= How to complete this task =
Your task is to transcribe, without alteration, the lines from the top of the material below through the line bearing "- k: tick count", inclusive.

= Data section =
==================================================

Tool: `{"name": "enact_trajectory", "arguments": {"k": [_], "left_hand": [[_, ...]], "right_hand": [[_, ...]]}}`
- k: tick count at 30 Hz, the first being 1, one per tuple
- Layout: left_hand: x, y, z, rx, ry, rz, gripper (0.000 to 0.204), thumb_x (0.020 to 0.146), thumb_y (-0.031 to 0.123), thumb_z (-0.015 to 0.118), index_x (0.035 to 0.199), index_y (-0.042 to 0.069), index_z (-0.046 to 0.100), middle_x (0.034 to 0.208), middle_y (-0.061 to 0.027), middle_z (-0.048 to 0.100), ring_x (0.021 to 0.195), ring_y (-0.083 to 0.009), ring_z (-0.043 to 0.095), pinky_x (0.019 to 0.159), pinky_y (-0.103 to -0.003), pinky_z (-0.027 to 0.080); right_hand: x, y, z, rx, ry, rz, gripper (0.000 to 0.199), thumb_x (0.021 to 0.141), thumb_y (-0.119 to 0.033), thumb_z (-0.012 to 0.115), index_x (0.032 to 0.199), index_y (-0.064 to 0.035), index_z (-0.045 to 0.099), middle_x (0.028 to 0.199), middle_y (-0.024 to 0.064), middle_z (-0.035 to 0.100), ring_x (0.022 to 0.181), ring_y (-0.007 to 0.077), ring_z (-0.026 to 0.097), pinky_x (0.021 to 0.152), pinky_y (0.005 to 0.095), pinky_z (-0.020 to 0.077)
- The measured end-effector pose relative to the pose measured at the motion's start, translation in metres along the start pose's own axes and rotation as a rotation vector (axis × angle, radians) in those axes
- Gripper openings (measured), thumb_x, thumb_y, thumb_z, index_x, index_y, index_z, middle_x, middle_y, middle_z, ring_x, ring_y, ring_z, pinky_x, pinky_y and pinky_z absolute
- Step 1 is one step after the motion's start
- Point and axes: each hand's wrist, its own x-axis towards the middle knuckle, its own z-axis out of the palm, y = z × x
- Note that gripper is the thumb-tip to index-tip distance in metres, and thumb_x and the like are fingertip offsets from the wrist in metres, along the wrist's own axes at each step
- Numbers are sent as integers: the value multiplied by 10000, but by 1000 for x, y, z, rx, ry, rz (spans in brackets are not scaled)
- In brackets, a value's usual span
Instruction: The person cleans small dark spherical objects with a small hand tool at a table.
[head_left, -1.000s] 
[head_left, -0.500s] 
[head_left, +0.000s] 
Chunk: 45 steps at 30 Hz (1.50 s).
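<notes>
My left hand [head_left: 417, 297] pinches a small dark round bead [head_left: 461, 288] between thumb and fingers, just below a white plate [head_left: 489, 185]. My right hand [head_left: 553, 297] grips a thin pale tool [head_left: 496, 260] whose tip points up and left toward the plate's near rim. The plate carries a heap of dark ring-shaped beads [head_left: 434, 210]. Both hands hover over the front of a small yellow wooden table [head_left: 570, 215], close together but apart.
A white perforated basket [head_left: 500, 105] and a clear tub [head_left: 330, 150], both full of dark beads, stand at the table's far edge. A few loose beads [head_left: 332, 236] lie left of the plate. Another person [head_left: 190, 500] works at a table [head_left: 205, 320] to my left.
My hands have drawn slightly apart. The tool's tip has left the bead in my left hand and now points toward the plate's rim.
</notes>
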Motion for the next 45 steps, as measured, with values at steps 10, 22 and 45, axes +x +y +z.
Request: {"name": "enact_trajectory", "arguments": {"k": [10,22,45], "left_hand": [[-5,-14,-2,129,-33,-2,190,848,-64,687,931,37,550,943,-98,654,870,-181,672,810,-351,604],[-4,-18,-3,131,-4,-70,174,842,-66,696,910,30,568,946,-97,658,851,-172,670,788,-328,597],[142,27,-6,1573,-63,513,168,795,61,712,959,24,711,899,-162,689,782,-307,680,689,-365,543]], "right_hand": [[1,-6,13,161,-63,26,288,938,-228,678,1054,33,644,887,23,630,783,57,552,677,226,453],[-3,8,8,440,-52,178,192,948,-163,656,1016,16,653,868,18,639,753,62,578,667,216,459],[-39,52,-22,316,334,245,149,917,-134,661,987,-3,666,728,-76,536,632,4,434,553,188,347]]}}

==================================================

= Answer to this task =
Tool: `{"name": "enact_trajectory", "arguments": {"k": [_], "left_hand": [[_, ...]], "right_hand": [[_, ...]]}}`
- k: tick count at 30 Hz, the first being 1, one per tuple

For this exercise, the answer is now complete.